В пространственной системе координат это была идентификация места своей нации [65]
в цивилизационных системах, в самом общем плане — в рамках метафорической дихотомии «Восток» — «Запад», где под первым разумелись культурные, государственные, экономические и социально-психологические формы, связанные с культурной и экономической отсталостью, подчинением индивида коллективу и государству, деспотией и авторитаризмом; а под вторым — индивидуализм, демократия, свободный рынок, разнообразие культурных форм, идеологический плюрализм и свобода личности.Поскольку отделение происходило как отчуждение от империй, располагавшихся и на «Западе», и на «Востоке», неизбежным было противопоставление «отделившейся» национальной истории ранее общему пространству, сопровождавшееся попытками интеграции (часто понимаемой как реинтеграция) в другое общее пространство, представляемое желанной и оптимальной альтернативой. Историческим воображаемым пространством, из которого нужно было уйти в конвенциональном, стандартном восточноевропейском национальном проекте, разумеется, представали «Восток»/Россия [66]
, а тем, куда нужно было попасть/ вернуться,— воображаемый «Запад», или «Европа».Определение места «своей» нации в системе исторических, историко-географических, культурных и политических координат в рамках «национализированной» истории/историографии предполагало создание таких национальных мифологий, которые позволяли бы не просто «выделить» или «отделить» свою историю из/от познавательных структур, схем и нарративов, ранее представлявшихся общими, но и доказать историческую обоснованность такого выделения. Следует заметить, что главной целью, артикулируемой прямо или косвенно, однако во всех случаях весьма интенсивно, было отделение от «общерусской» истории и «воссоединение с общеевропейской» [67]
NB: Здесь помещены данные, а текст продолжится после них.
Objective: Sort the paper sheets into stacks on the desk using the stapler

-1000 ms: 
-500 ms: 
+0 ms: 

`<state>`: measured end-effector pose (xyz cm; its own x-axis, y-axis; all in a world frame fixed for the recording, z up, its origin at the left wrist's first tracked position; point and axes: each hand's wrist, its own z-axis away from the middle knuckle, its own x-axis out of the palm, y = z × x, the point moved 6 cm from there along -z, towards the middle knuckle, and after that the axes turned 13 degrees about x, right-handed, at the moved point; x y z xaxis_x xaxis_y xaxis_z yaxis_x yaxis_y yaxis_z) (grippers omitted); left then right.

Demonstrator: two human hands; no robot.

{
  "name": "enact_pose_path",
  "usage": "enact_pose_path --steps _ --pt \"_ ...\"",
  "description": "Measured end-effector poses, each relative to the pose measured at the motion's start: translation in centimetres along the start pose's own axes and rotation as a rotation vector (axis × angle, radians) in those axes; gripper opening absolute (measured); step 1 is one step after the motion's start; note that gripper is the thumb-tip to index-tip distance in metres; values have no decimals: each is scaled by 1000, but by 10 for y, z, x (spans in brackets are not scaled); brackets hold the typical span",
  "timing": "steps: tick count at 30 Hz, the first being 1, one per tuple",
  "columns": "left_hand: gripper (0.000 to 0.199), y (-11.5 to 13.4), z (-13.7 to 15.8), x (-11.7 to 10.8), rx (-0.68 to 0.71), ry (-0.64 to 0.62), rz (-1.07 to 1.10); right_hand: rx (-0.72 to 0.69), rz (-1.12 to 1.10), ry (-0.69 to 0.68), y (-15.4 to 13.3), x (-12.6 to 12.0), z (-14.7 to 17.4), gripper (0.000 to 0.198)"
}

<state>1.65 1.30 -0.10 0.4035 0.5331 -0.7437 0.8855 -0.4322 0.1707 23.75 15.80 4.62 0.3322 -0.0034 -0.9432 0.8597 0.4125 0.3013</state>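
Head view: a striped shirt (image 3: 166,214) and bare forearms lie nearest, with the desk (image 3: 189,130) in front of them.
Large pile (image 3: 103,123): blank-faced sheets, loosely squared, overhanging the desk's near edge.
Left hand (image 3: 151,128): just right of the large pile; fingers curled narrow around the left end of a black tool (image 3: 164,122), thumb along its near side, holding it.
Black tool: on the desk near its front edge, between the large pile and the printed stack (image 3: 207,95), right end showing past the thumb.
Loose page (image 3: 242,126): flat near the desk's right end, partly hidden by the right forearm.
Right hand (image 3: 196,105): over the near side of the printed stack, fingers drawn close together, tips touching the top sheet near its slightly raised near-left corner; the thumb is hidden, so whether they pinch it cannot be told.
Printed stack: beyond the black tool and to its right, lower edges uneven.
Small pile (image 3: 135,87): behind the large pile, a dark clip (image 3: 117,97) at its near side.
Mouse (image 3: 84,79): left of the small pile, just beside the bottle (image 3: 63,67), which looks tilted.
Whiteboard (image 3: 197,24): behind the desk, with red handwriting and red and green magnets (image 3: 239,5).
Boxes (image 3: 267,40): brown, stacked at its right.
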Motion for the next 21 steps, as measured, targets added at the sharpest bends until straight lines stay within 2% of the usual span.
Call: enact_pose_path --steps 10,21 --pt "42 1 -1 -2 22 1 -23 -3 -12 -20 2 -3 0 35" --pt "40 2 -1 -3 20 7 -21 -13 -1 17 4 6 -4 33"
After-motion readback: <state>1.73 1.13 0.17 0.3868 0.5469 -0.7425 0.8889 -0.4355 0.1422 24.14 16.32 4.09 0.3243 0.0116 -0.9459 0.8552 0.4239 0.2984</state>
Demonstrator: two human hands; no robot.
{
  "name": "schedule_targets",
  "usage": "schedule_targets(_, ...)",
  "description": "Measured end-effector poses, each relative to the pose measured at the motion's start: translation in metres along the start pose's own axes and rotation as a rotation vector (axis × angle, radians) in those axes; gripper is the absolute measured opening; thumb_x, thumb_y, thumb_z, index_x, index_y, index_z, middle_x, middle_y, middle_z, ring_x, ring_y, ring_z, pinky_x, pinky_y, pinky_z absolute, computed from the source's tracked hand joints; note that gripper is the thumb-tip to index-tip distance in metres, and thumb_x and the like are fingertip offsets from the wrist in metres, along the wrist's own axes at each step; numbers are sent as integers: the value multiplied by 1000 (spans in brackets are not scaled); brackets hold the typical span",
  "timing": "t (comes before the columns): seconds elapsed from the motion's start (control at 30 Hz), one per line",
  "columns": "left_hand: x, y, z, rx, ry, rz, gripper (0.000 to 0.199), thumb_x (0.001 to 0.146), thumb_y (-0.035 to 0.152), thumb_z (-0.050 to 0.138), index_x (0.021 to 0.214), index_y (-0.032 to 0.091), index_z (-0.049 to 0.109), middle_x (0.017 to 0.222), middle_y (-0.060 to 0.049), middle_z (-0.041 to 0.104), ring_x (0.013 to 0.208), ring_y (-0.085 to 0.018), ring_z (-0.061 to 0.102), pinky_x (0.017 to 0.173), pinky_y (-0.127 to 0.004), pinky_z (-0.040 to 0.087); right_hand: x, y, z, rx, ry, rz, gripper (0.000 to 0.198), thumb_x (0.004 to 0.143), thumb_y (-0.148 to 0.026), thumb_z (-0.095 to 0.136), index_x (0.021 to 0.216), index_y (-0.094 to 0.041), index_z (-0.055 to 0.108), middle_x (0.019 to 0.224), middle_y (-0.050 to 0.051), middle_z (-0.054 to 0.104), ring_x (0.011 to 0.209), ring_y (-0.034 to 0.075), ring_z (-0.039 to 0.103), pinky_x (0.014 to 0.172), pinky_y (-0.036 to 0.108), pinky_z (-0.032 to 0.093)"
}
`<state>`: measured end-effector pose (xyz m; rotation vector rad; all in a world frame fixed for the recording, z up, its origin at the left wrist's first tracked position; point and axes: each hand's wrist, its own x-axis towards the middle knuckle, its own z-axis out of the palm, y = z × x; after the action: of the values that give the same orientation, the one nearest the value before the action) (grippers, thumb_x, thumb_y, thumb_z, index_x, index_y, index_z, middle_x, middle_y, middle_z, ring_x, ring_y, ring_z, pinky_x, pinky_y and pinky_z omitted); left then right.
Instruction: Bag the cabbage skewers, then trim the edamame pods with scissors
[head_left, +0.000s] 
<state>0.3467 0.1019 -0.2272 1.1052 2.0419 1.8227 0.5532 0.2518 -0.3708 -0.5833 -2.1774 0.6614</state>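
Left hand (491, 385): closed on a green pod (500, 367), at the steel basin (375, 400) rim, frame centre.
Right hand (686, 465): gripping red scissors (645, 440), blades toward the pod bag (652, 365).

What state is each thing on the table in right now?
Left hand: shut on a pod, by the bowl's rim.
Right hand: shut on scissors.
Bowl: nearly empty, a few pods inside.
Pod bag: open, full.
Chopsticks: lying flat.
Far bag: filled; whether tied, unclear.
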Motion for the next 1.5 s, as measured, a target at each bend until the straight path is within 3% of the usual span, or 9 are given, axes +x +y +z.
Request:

. Такой вектор «выхода из» и «входа в» можно достаточно основательно объяснить стандартной практикой национализма: достижение воображаемой и реальной (духовной, интеллектуальной, идеологической, культурной, политической) автономности (самостоятельности) для наций Советского Союза (или шире — «социалистического лагеря») предполагало, помимо прочего, вхождение в мир европейских наций в качестве культурно (а значит, и политически) самодостаточных единиц.Поскольку в рамках предыдущего, советского, коммунистического исторического и культурно-политического опыта, как представлялось, такая самодостаточность не допускалась, вполне логично этот опыт отрицался, отбрасывался, осуждался как негативный. Логика «национализированной» истории предполагала: первый шаг — превращение в полноценную, «историческую» нацию. Второй — вхождение нации, «восстановившей» свою историю и историческую полноценность, в семью европейских наций. Вопрос о цивилизационной принадлежности решался при этом в основном двумя способами. Первый — радикальный разрыв с «Востоком» (Россией, Советским Союзом, империей) и не менее радикальное воображаемое вхождение (трактуемое как «возвращение») в Европу, т. е. на «Запад». Второй — более компромиссный, но иногда не менее радикальный с точки зрения формирования негативных/идеализированных стереотипов Другого представление о себе как о культурном и цивилизационном мосте, смешанной культурной зоне или, выражаясь более современным научным арго, «пограничье» между «Востоком» и «Западом» (как правило, «западные» элементы в этой схеме представляются как позитив, а «восточные» — как негатив национального эго). Здесь прослеживаются вариации: в одних случаях собственная нация представляется как поставщик «западных», «передовых» культурных ценностей и приоритетов на «отсталый Восток», в других упор делается на миссию «барьера между Востоком и Западом», в третьих речь идет о сочетании неких культурных черт «Востока» и «Запада» в национальной истории и культуре как свидетельстве ее уникальности, лабильности и силы. Во всех вариациях прямо или контекстуально присутствует идея приоритетности «западных» элементов над «восточными».
В этом контексте мы и рассмотрим ряд базовых мифов «национализированной» истории Украины: как в них осуществлялся уход с/из «Востока» (отождествляемого прежде всего с русскоцентрической, на определенном этапе имперской, версией истории) на «Запад», отождествляемый с историей национальной, или же как в них отображалась (или отсутствовала) идея исторического, культурного или цивилизационного «пограничья».
В этом смысле одним из основополагающих можно считать миф о происхождении.
Сверхзадачей для историков стало, во-первых, доказательство давности своей нации, ее как можно более продолжительного присутствия в европейской истории, во-вторых, преодоление «синдрома колыбели» или же имперского/советского мифа о единстве трех братских славянских народов. Здесь при наличии стандартного финиша стартовые условия для историков двух стран отличались.